Could you print each of the records below exactly?

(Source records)
::::::::::
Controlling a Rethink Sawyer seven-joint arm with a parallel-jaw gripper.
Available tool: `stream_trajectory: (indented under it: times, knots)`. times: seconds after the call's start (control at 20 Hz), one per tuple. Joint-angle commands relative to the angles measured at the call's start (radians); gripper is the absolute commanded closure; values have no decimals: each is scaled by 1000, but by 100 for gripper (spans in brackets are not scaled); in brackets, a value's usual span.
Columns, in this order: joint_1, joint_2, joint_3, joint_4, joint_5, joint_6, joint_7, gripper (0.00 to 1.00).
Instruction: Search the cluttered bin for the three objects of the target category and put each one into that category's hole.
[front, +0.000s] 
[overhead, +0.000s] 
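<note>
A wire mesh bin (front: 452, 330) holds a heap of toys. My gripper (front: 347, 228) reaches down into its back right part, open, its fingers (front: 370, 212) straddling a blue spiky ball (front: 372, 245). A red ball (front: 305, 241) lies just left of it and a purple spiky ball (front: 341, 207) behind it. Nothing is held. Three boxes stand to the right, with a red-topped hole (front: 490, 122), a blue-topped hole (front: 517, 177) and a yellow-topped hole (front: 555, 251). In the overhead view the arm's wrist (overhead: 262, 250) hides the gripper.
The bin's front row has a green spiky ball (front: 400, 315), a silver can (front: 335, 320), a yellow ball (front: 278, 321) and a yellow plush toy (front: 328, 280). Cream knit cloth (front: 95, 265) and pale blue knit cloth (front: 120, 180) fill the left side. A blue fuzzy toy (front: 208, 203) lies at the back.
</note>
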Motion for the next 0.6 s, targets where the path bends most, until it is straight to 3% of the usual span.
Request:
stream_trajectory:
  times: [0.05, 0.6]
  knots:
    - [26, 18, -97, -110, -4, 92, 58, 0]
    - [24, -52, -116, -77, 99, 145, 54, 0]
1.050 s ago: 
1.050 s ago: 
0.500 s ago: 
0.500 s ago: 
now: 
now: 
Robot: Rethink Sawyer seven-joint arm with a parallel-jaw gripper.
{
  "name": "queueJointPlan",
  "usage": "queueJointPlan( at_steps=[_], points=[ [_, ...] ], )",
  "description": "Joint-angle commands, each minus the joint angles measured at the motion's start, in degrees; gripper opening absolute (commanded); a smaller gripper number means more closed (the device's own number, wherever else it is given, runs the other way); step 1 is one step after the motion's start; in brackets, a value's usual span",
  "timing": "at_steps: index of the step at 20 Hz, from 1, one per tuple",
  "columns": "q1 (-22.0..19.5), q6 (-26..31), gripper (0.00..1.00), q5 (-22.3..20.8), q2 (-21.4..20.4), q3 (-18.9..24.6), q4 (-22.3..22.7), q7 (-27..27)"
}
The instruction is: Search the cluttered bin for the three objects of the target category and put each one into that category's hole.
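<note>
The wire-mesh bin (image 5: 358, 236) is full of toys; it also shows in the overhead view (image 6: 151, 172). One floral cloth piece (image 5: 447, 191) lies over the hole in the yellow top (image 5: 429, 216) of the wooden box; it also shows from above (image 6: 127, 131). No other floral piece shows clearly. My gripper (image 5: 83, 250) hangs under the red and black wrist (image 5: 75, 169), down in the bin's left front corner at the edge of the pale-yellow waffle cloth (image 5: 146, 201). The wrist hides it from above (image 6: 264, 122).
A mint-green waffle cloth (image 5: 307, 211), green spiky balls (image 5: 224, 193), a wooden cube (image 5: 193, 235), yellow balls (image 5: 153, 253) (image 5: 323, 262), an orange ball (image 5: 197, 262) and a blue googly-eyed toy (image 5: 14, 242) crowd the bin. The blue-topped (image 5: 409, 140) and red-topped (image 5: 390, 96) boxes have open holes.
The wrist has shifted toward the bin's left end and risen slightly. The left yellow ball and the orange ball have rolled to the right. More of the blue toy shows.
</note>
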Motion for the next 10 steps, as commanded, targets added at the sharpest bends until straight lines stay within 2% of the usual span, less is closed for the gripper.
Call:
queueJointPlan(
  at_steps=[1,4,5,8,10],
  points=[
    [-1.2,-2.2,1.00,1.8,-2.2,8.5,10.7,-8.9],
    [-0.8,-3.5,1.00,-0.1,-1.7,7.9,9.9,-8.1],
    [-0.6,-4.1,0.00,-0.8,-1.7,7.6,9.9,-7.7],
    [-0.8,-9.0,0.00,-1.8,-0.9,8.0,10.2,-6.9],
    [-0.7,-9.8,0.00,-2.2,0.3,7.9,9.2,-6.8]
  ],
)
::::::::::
**Solution below**.
Controlling a Rethink Sawyer seven-joint arm with a parallel-jaw gripper.
Available tool: `stream_trajectory: (indented under it: times, knots)`. times: seconds after the call's start (control at 20 Hz), one per tuple. Joint-angle commands relative to the angles measured at the call's start (radians); gripper is the absolute commanded closure; values have no decimals: each is scaled by 1000, but by 100 for gripper (spans in brackets are not scaled); in brackets, a value's usual span.
Columns, in this order: joint_1, joint_2, joint_3, joint_4, joint_5, joint_6, joint_7, gripper (0.00 to 1.00).
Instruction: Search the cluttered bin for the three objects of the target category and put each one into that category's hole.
[front, +0.000s] 
[overhead, +0.000s] 
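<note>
A wire mesh bin (front: 452, 330) holds a heap of toys. My gripper (front: 347, 228) reaches down into its back right part, open, its fingers (front: 370, 212) straddling a blue spiky ball (front: 372, 245). A red ball (front: 305, 241) lies just left of it and a purple spiky ball (front: 341, 207) behind it. Nothing is held. Three boxes stand to the right, with a red-topped hole (front: 490, 122), a blue-topped hole (front: 517, 177) and a yellow-topped hole (front: 555, 251). In the overhead view the arm's wrist (overhead: 262, 250) hides the gripper.
The bin's front row has a green spiky ball (front: 400, 315), a silver can (front: 335, 320), a yellow ball (front: 278, 321) and a yellow plush toy (front: 328, 280). Cream knit cloth (front: 95, 265) and pale blue knit cloth (front: 120, 180) fill the left side. A blue fuzzy toy (front: 208, 203) lies at the back.
</note>
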Motion for the next 0.6 s, targets where the path bends most, until it is straight to 3% of the usual span.
Request:
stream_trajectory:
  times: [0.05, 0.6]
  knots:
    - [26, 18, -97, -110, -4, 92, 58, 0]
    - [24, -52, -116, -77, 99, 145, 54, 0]
1.050 s ago: 
1.050 s ago: 
0.500 s ago: 
0.500 s ago: 
now: 
now: 
Robot: Rethink Sawyer seven-joint arm with a parallel-jaw gripper.
{
  "name": "queueJointPlan",
  "usage": "queueJointPlan( at_steps=[_], points=[ [_, ...] ], )",
  "description": "Joint-angle commands, each minus the joint angles measured at the motion's start, in degrees; gripper opening absolute (commanded); a smaller gripper number means more closed (the device's own number, wherever else it is given, runs the other way); step 1 is one step after the motion's start; in brackets, a value's usual span",
  "timing": "at_steps: index of the step at 20 Hz, from 1, one per tuple",
  "columns": "q1 (-22.0..19.5), q6 (-26..31), gripper (0.00..1.00), q5 (-22.3..20.8), q2 (-21.4..20.4), q3 (-18.9..24.6), q4 (-22.3..22.7), q7 (-27..27)"
}
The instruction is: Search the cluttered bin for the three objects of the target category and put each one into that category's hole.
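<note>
The wire-mesh bin (image 5: 358, 236) is full of toys; it also shows in the overhead view (image 6: 151, 172). One floral cloth piece (image 5: 447, 191) lies over the hole in the yellow top (image 5: 429, 216) of the wooden box; it also shows from above (image 6: 127, 131). No other floral piece shows clearly. My gripper (image 5: 83, 250) hangs under the red and black wrist (image 5: 75, 169), down in the bin's left front corner at the edge of the pale-yellow waffle cloth (image 5: 146, 201). The wrist hides it from above (image 6: 264, 122).
A mint-green waffle cloth (image 5: 307, 211), green spiky balls (image 5: 224, 193), a wooden cube (image 5: 193, 235), yellow balls (image 5: 153, 253) (image 5: 323, 262), an orange ball (image 5: 197, 262) and a blue googly-eyed toy (image 5: 14, 242) crowd the bin. The blue-topped (image 5: 409, 140) and red-topped (image 5: 390, 96) boxes have open holes.
The wrist has shifted toward the bin's left end and risen slightly. The left yellow ball and the orange ball have rolled to the right. More of the blue toy shows.
</note>
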Motion for the next 10 steps, as commanded, targets added at the sharpest bends until straight lines stay within 2% of the usual span, less is closed for the gripper.
Call:
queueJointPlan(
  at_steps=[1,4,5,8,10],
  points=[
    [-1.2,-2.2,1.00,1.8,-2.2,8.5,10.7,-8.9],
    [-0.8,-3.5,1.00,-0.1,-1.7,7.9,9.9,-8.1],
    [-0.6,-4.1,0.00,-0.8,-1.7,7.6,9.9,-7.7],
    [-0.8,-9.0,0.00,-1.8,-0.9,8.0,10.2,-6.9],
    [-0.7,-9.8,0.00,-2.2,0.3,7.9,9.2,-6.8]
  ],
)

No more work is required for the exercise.